- [Provided material]
□ □ □ □ □ □ □

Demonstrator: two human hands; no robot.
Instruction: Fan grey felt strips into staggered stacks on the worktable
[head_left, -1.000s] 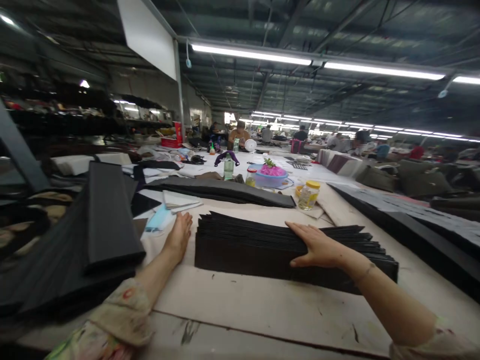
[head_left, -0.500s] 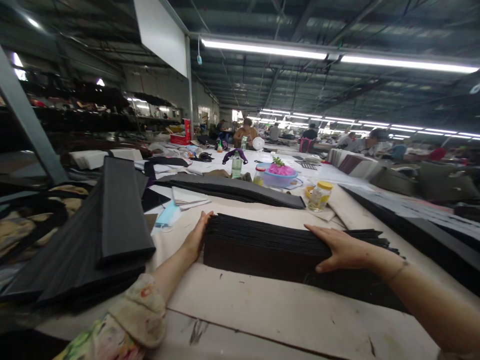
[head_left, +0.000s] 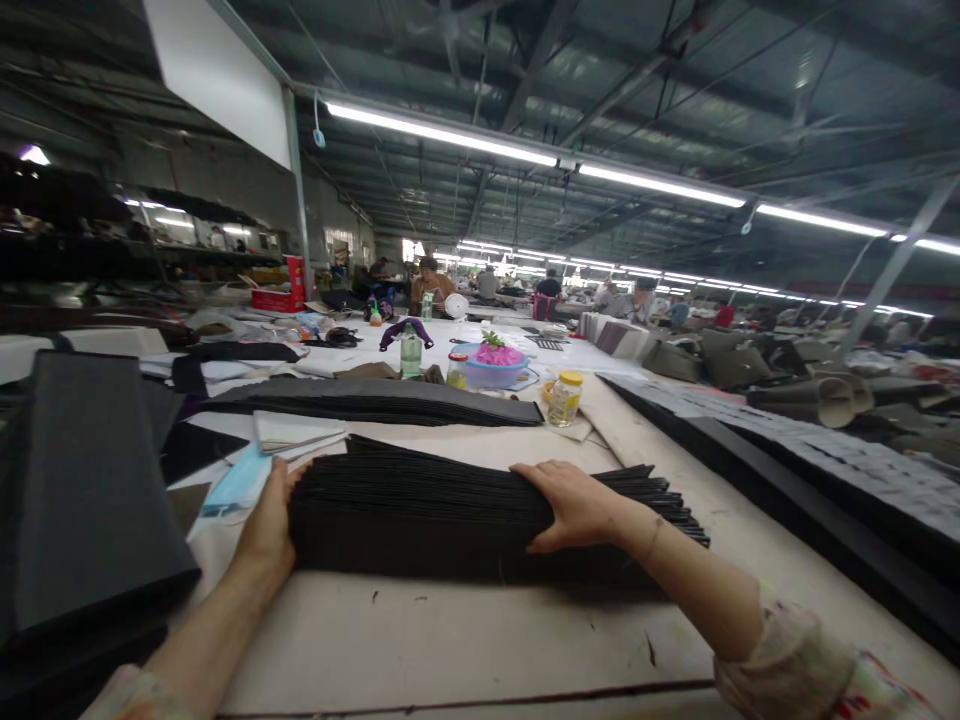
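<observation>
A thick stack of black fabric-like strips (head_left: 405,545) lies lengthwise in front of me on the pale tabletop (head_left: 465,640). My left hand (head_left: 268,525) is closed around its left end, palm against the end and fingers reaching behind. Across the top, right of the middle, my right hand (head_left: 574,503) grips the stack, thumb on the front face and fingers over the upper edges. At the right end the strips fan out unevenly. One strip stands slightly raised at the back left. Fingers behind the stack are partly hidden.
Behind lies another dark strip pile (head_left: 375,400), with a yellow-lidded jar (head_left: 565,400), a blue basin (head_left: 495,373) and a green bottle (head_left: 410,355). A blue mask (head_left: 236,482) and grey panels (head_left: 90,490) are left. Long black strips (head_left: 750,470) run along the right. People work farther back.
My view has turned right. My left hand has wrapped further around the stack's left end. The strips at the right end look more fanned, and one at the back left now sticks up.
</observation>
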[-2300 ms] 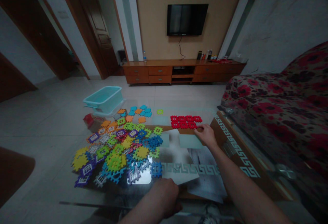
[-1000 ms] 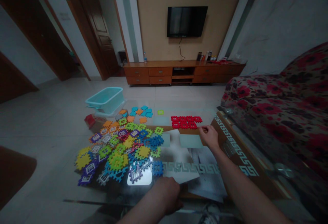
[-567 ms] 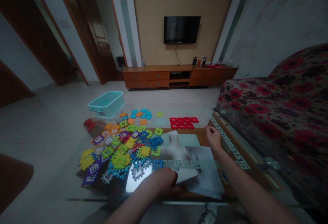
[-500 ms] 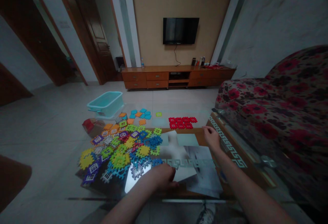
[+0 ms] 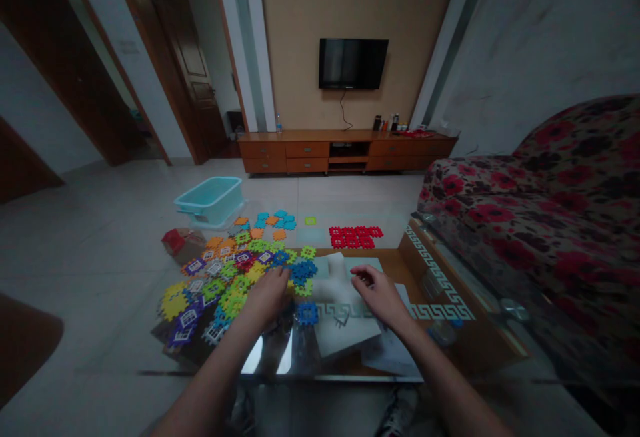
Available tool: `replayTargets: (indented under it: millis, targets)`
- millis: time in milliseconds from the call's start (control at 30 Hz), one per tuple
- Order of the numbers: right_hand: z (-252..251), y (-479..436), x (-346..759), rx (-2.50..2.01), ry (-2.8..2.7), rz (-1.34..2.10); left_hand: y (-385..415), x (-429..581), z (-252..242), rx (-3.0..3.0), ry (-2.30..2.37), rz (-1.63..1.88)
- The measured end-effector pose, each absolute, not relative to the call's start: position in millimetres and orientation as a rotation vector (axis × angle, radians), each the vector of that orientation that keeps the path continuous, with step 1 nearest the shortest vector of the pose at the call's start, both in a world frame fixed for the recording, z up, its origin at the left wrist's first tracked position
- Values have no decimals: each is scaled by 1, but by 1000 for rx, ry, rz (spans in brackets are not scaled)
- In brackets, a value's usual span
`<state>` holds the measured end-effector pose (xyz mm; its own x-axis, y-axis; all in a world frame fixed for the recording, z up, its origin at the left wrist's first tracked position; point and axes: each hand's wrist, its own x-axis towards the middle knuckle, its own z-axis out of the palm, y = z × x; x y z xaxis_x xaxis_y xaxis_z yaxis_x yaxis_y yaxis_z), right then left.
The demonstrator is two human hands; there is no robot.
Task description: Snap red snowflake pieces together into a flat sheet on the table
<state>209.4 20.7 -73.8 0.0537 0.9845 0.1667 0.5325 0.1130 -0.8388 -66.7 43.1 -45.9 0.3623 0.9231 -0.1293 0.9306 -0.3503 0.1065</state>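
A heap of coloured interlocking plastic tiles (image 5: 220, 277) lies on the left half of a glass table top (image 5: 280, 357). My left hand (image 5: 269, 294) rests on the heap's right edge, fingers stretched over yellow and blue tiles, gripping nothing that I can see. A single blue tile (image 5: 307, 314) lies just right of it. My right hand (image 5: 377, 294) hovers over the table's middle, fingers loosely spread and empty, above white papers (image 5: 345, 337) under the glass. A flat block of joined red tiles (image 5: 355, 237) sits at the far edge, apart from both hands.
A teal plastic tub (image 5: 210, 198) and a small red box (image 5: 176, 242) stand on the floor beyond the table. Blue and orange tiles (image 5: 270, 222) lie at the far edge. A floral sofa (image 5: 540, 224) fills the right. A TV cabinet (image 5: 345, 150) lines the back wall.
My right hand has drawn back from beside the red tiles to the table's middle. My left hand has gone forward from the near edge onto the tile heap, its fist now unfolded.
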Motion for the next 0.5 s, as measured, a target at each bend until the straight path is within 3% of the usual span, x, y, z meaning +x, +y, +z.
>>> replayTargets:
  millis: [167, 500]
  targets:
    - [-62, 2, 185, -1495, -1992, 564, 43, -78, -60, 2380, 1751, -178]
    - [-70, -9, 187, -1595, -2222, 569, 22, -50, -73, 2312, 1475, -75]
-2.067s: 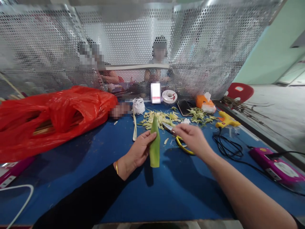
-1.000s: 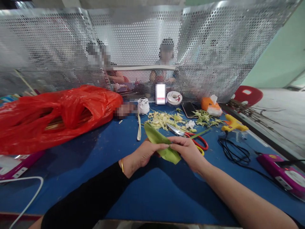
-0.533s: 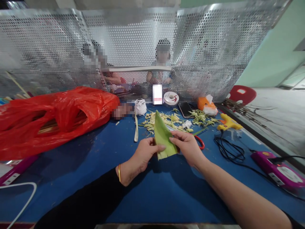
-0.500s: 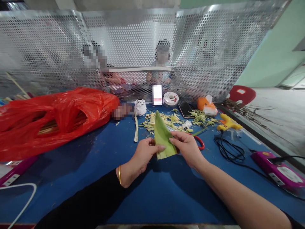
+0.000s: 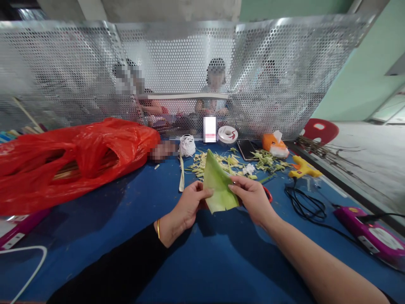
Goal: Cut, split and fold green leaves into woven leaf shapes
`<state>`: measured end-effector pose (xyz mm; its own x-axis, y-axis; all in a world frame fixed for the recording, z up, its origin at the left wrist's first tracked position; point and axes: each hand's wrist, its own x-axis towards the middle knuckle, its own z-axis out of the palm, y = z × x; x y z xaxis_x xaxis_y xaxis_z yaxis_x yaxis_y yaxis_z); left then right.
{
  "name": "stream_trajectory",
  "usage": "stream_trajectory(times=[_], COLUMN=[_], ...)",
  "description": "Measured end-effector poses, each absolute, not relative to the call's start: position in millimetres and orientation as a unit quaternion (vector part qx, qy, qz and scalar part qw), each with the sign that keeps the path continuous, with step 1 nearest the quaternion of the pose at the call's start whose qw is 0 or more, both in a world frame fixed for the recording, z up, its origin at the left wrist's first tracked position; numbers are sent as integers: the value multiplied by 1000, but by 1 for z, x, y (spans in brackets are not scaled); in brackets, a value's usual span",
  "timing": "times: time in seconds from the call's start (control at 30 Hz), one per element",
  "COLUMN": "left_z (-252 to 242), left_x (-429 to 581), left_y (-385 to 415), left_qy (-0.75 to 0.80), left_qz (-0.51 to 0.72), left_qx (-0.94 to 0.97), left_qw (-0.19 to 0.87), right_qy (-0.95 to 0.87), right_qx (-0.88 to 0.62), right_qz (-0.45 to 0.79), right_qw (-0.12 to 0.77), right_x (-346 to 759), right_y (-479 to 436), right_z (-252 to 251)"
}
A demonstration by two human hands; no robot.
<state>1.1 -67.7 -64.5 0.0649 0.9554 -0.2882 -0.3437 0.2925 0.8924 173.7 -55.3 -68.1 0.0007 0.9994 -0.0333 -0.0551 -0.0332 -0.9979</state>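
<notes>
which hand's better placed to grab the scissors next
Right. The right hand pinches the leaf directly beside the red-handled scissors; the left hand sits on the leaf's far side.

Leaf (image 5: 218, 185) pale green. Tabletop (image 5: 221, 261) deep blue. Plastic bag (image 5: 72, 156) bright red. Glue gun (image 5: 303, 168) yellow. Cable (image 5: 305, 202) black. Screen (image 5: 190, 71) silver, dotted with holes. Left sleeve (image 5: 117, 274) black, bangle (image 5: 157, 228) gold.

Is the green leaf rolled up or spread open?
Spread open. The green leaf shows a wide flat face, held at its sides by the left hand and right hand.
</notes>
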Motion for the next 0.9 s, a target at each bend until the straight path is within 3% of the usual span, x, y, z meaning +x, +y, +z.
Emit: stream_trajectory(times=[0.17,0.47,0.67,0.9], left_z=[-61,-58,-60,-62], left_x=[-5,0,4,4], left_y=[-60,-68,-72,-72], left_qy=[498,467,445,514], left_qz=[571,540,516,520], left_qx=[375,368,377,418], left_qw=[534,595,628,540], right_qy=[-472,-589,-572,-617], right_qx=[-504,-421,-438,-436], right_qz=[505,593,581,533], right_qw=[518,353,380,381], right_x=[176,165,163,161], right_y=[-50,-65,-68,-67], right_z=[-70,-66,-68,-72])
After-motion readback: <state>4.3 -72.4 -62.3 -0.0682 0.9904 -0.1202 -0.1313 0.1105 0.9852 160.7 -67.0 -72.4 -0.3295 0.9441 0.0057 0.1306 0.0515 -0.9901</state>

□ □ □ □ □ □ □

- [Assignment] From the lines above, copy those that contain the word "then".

- [Finished task]
`<state>` holds the measured end-effector pose (xyz mm; its own x-axis, y-axis; all in a world frame fixed for the recording, z up, its origin at the left wrist's first tracked position; point and axes: each hand's wrist, its own x-axis towards the middle knuckle, its own z-axis out of the palm, y = z × x; x y z xaxis_x xaxis_y xaxis_z yaxis_x yaxis_y yaxis_z), right then left.
`<state>`: measured end-effector pose (xyz mm; its own x-axis, y-axis; all in a world frame fixed for the recording, z up, its origin at the left wrist's first tracked position; point and axes: each hand's wrist, its own x-axis towards the middle knuckle, its own z-axis out of the palm, y = z × x; x y z xaxis_x xaxis_y xaxis_z yaxis_x yaxis_y yaxis_z); left then right.

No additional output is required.